When running a report that includes reversals, there are 2 things the program looks at to determine whether or not a reversal should be factored into the report.  The report first goes out and looks for any reversal where the reversal/void date occurred within the report date range specified.  If a transaction is found, the report then looks at the original date of the transaction.  If the original date of the transaction is within the specified report date range, the reversal is NOT factored into the report.  If the original transaction date is before the specified report date range, the reversal is included in the report.  Whether or not the transaction was deleted or re-applied is of no consequence.

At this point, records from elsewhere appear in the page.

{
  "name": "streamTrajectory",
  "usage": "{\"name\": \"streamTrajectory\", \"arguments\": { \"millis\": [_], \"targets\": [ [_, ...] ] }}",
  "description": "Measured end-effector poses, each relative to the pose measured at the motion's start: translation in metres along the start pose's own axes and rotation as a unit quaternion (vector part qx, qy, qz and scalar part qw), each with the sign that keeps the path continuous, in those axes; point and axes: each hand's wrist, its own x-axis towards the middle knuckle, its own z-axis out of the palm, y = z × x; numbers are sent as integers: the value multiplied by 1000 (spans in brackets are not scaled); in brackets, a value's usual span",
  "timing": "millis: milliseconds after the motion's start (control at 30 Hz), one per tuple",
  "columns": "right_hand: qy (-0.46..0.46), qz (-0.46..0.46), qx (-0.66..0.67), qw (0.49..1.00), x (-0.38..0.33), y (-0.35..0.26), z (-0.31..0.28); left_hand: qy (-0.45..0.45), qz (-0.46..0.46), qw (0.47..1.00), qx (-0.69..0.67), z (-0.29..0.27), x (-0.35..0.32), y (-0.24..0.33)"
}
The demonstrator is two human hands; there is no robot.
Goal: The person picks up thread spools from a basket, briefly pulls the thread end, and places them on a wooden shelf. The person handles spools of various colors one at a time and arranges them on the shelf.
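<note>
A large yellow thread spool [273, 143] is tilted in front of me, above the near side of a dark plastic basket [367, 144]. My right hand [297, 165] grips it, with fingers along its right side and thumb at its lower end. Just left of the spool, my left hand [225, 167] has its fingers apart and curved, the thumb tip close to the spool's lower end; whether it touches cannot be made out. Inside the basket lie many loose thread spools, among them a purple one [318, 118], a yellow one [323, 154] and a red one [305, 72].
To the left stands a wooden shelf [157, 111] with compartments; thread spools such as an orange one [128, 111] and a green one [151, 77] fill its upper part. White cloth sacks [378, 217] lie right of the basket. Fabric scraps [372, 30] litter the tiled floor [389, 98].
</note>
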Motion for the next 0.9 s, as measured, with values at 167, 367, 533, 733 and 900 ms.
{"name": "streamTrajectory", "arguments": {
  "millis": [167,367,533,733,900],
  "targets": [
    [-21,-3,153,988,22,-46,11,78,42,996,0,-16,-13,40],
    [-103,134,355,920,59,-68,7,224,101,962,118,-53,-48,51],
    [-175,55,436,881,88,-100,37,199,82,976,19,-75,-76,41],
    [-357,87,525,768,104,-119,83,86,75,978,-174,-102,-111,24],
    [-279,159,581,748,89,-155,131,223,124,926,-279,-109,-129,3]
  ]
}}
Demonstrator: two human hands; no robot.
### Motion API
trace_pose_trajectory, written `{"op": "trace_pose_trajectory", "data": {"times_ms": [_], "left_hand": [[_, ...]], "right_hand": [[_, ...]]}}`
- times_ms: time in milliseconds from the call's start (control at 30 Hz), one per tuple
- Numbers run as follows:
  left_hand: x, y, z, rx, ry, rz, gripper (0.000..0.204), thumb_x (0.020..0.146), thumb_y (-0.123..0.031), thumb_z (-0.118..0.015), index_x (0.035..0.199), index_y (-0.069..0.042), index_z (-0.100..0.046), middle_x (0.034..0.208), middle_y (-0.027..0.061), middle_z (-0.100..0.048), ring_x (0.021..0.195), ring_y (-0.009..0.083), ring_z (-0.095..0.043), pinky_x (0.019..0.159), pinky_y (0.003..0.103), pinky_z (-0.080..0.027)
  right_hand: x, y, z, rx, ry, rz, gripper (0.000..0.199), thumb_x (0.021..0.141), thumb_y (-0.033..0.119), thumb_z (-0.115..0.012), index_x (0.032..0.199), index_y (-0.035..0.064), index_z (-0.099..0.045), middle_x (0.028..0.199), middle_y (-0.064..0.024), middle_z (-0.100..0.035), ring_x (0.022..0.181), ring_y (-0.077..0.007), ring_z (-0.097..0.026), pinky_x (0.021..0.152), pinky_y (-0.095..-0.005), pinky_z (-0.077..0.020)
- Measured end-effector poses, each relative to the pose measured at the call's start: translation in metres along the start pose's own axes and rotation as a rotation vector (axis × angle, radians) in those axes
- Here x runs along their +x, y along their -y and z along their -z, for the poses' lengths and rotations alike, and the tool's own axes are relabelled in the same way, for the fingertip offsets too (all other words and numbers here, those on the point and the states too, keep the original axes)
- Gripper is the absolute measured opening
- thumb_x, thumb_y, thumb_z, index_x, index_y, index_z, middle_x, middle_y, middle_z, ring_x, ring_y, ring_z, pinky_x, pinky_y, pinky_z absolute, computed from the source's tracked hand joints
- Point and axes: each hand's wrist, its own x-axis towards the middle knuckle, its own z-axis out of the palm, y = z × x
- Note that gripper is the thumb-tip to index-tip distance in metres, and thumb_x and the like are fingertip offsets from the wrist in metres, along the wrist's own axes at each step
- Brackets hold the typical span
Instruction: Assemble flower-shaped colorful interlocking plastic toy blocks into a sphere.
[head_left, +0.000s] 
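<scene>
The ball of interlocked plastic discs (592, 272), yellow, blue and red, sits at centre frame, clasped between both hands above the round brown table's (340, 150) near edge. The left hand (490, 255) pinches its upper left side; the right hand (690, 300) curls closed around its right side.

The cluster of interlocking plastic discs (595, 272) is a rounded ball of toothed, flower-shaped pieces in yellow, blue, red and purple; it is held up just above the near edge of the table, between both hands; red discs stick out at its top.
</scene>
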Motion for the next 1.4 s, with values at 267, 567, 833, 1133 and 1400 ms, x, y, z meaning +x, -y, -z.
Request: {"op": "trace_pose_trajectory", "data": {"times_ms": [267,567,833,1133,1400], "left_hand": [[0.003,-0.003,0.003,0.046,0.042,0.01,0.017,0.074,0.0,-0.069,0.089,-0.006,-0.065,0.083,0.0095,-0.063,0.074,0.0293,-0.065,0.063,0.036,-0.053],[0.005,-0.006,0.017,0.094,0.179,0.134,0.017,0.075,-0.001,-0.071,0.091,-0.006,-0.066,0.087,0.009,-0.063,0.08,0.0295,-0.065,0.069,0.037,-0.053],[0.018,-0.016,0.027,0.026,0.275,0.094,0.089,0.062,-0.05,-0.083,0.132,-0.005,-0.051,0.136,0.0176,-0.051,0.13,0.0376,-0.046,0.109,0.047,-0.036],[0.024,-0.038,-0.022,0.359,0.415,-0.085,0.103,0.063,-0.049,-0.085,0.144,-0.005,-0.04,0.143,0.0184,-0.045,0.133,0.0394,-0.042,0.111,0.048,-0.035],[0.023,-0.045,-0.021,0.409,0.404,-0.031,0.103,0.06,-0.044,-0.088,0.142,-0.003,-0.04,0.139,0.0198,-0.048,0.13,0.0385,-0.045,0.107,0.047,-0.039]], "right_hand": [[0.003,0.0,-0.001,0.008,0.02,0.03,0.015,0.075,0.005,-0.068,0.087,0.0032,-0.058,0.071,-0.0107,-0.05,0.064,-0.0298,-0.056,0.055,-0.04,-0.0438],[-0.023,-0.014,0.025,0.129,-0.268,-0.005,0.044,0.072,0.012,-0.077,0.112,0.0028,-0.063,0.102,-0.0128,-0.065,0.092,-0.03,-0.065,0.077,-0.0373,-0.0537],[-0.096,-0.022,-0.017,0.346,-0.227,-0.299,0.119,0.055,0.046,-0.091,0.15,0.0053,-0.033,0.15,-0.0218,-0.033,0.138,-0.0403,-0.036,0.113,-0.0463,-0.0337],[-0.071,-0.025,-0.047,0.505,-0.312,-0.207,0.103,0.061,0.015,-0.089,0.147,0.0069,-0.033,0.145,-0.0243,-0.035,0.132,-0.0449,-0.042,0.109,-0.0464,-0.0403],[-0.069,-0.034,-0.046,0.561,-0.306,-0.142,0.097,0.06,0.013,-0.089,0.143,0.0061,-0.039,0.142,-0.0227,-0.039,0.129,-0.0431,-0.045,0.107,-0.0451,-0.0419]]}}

For example, you reverse a $100.00 PMT that was originally entered in the system and dated 05/01/2012.  You reverse it in the month of August and use a Reversal Date of 08/15/2012.  If you then run a Payment Application Analysis for 08/01/2012 through 08/31/2012 and choose to include Reversals, there will be a negative $100.00 on the report representing the reversal.  Orion finds a reversal within the report date range and then checks the original date of the transaction.  Since the original date of the transaction is outside the report date range (05/01/2012), the reversal is included in the report.

If you run the Payment Application Analysis for 01/01/2012 through 08/31/2012, the reversal will not be included on the report since both the reversal date and the original transaction date are within the specified report date range.